On October 21, 2015, the US Court of Appeals for the Second Circuit upheld the National Labor Relations Board’s (NLRB) ruling that a Facebook “like” can be protected concerted activity under the National Labor Relations Act (NLRA)— Triple Play v. Sazone and Triple Play v. Spinella.

In short, the recent judicial endorsement of the NLRB decision reinforces that not only written social media activity can be protected, a simple Facebook “like” may be as well—in this particular case, the protected act was the “liking” of a negative post related to employer tax withholdings and the alleged failure to pay a former employee’s wages.  Because the post/conversation at issue was work-related, an employee’s support/“like” of the post was found to be protected.  The Court did note that there are limits to the NLRA’s protections, including instances in which a post or comment is both defamatory and maliciously untrue—no doubt we will be seeing cases delving into this issue in the coming years.

In the meantime, an employer should think twice before terminating an employee for a Jerry Maguire-worthy post decrying the conditions of the workplace—or “liking” something similar.
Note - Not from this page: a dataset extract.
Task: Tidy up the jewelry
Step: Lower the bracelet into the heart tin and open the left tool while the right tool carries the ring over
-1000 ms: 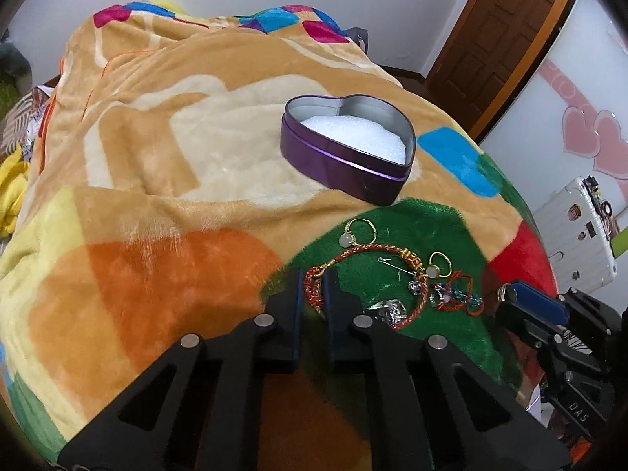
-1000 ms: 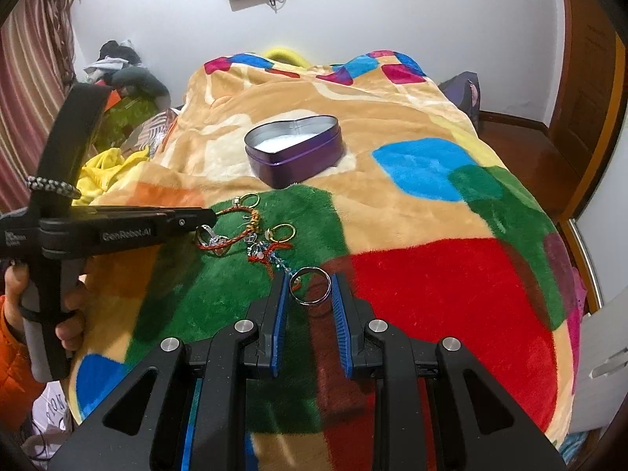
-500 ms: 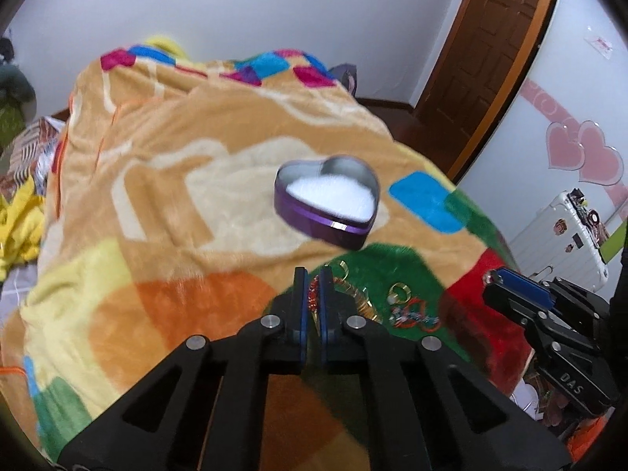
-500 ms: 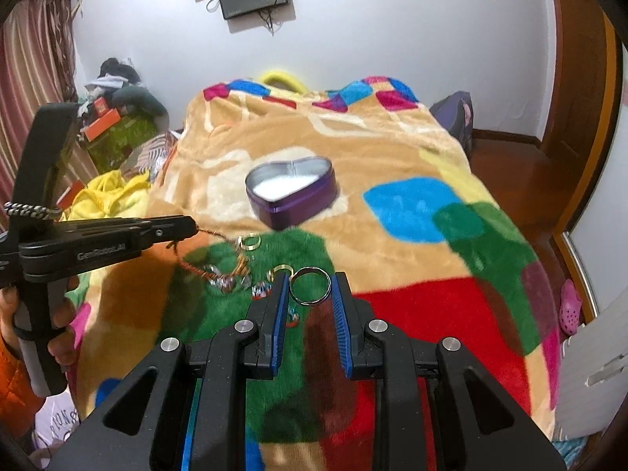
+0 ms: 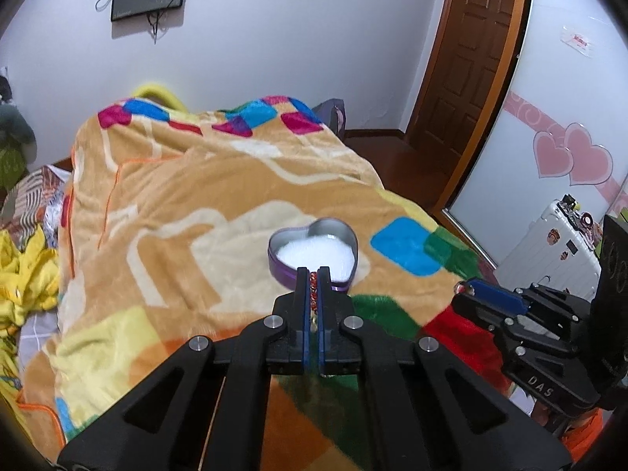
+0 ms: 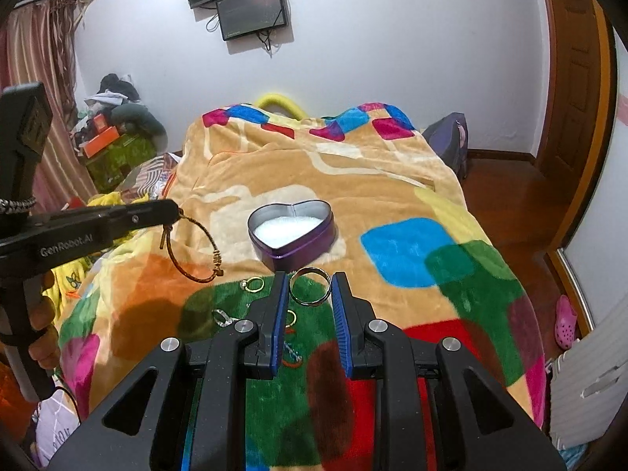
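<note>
Jewelry is split three ways at this moment: the red-and-gold braided cord bracelet (image 6: 192,253) hangs in the air from my left gripper (image 5: 313,274), its loop dangling clear of the patchwork fleece blanket (image 6: 392,196); the plain silver metal ring (image 6: 309,286) sits pinched between the blue pads of my right gripper (image 6: 309,288); the rest, a thin gold ring (image 6: 253,284) and a few small pieces I cannot make out well, lie on the green patch near the purple heart-shaped tin with white lining (image 6: 292,235). Left jaws are pressed nearly together on the cord; right jaws are parted only by the ring's width. Change since a second ago: the bracelet was lying on the green patch among the other pieces with my left fingers closing round one end; now it is lifted free, and both cameras sit higher, with the tin smaller in view. The silver ring has stayed gripped throughout. My reading: pick-up is done for both items, and the carry to the tin is next. The tin holds nothing yet that I can see.
</note>
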### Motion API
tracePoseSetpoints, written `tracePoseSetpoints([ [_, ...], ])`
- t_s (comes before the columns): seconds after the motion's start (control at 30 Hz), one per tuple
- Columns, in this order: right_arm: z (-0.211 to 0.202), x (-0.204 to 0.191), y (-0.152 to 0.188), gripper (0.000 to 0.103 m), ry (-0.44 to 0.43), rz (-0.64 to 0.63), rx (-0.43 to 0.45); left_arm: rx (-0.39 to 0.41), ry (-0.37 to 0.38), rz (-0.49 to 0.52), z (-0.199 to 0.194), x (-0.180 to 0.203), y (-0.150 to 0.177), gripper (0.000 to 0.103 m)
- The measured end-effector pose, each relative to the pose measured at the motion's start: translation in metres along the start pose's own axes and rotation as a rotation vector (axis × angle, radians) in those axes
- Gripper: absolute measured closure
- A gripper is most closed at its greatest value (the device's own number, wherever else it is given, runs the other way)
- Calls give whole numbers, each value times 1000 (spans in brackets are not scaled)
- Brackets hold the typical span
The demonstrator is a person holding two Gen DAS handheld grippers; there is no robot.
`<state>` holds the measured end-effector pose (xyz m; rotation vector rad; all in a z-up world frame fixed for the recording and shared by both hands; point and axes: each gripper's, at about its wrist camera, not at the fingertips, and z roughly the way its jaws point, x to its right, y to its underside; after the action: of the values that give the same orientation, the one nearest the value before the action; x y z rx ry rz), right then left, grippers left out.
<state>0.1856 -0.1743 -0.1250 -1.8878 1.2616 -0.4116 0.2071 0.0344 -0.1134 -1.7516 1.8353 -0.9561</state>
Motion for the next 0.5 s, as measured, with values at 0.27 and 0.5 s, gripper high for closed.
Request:
tracePoseSetpoints([
  [0.27, 7, 0, -13, 83, 2, -12, 16, 55, 4, 33, 0, 2, -25, 102],
  [0.5, 21, 0, -26, 83, 1, -26, 24, 71, 20, 57, 15, 6, -43, 102],
])
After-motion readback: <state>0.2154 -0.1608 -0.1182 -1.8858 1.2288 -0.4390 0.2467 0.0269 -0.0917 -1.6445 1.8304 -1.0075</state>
© Copyright 2020 Squire Patton Boggs (US) LLPNational Law Review, Volume V, Number 302


About this Author

Anne Marie Schloemer, Employment Attorney, Squire Patton Boggs Law Firm

Anne Marie Schloemer (Prack) researches and analyzes legal sources for drafting memorandum, pleadings and position statements related to employment law. She also drafts discovery requests and responses, and prepares for depositions and litigation.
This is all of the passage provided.